## What the task requires
What you return has to match the listing below line for line.

___ Raw data

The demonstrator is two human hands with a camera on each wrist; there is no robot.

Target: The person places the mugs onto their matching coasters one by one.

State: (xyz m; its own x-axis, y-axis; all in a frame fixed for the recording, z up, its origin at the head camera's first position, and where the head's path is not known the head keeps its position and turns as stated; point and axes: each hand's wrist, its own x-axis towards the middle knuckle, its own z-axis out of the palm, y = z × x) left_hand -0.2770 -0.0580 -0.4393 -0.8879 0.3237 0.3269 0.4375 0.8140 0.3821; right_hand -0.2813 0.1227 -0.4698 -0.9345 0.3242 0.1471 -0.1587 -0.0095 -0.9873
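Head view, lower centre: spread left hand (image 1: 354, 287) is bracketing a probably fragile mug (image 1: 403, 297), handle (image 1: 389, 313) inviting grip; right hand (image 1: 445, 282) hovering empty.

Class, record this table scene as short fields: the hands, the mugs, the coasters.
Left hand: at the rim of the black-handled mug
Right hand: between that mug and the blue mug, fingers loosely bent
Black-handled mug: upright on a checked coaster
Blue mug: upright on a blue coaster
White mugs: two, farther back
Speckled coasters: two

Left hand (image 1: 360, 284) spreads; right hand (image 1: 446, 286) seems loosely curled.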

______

## Solution below
The demonstrator is two human hands with a camera on each wrist; there is no robot.

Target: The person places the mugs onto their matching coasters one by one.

State: (xyz m; its own x-axis, y-axis; all in a frame fixed for the recording, z up, its origin at the head camera's first position, and where the head's path is not known the head keeps its position and turns as stated; point and axes: each hand's wrist, its own x-axis towards the middle knuckle, its own z-axis out of the palm, y = z × x) left_hand -0.2770 -0.0580 -0.4393 -0.8879 0.3237 0.3269 0.4375 0.8140 0.3821; right_hand -0.2813 0.1227 -0.4698 -0.9345 0.3242 0.1471 -0.1587 -0.0095 -0.9873
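Head view, lower centre: spread left hand (image 1: 354, 287) is bracketing a probably fragile mug (image 1: 403, 297), handle (image 1: 389, 313) inviting grip; right hand (image 1: 445, 282) hovering empty.

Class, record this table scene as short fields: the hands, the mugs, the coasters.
Left hand: at the rim of the black-handled mug
Right hand: between that mug and the blue mug, fingers loosely bent
Black-handled mug: upright on a checked coaster
Blue mug: upright on a blue coaster
White mugs: two, farther back
Speckled coasters: two

Left hand (image 1: 360, 284) spreads; right hand (image 1: 446, 286) seems loosely curled.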

Nothing further belongs to this answer.